About the appliances. Check the exhaust and intake vents. The stove and fridge will have them and so will the A/C and furnace.

Then when you are using the trailer ALWAYS keep the doors especially the screen door, if equipped, closed! Do not leave it open unless you enter or exit. All other times it stays closed even if it's only for a moment.

Hearing this story is making me itch and scratch. We've RV'd in insect infested areas especially near water and in summer. It's a tough battle if you aren't careful. If you don't mind the smell, keep some citronella burning at the doorways (outside of course). At night keep an overhead light on so if there are bugs they'll be attracted to light and I can spot them easier, but still have a tough time "getting them". DW can't stand bugs and I am her bodyguard. I haven't been able to convince her that it's the males that buzz and they aren't the biters. It's when things are quiet then the female bugs that don't buzz do the biting.


----------



## mr.powers (Jun 27, 2011)

Hi,

Yes I am talking about getting eaten alive IN the camper. It was just awful. The most suspect item so far was the range hood. It has a filter but the filter was loose so we duct taped it shut. Unfortunately that didn't do it.

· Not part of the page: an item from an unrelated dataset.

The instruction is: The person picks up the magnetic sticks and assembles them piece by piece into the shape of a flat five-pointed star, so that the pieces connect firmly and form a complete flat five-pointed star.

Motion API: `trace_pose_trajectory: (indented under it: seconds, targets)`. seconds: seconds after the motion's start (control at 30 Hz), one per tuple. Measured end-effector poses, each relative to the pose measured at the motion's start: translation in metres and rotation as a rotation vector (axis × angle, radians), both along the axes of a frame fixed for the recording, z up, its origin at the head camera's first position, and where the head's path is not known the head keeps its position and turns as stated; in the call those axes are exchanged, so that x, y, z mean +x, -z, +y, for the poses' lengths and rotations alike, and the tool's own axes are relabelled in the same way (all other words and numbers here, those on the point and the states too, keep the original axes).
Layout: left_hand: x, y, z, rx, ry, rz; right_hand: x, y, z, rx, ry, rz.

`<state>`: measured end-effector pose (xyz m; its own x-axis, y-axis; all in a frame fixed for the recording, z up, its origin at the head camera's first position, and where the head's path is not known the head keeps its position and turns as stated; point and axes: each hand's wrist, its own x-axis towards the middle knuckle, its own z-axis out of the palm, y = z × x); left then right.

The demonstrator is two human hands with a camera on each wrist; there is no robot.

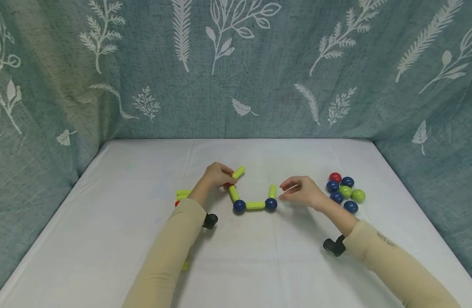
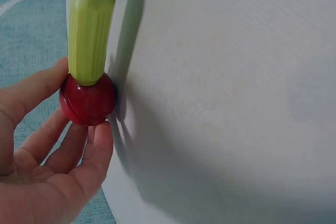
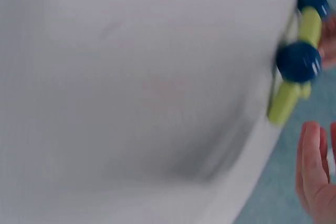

It maybe reduced the amount of insects coming in by about 50%.
Right now I have the air conditioner hanging from the ceiling (inspecting), the microwave has been removed and there are several vents and vent covers that have removed and then re-attached.

The pop outs do have possible entry points that we taped shut when we were out there so I'm not convinced they are the remaining entry points.

I'm telling you...it was almost like we had a door open. 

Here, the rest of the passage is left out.